▶ _WORK ITEM_
Your answer should be the lines below from the one holding "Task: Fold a" through the one holding "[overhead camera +", copied exactly and with nothing else.

+---+

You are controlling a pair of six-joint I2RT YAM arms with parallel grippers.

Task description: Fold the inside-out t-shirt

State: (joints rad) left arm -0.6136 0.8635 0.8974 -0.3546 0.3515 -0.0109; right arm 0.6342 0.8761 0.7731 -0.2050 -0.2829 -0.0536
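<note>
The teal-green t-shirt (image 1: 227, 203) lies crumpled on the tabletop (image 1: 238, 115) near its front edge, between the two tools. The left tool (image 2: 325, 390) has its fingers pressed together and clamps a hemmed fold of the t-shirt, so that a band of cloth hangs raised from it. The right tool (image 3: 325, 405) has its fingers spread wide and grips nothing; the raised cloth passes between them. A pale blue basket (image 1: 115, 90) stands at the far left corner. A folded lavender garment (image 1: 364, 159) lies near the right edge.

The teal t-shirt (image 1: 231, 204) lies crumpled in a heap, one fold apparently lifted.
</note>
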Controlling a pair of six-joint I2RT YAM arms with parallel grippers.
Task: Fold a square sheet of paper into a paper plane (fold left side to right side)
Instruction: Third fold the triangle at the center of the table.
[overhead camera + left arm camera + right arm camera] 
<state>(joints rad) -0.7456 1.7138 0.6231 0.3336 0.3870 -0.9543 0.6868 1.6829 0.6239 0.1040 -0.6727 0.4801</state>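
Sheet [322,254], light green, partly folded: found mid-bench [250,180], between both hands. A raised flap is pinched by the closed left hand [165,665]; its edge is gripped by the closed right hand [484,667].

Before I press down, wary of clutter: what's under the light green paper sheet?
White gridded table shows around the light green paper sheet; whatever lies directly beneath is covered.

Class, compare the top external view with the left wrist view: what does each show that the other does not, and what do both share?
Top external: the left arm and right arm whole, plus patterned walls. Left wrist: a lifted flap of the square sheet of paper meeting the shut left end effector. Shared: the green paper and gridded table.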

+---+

▶ _WORKED SOLUTION_
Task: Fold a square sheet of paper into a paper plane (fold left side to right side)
Instruction: Third fold the triangle at the center of the table.
[overhead camera + left arm camera + right arm camera] 

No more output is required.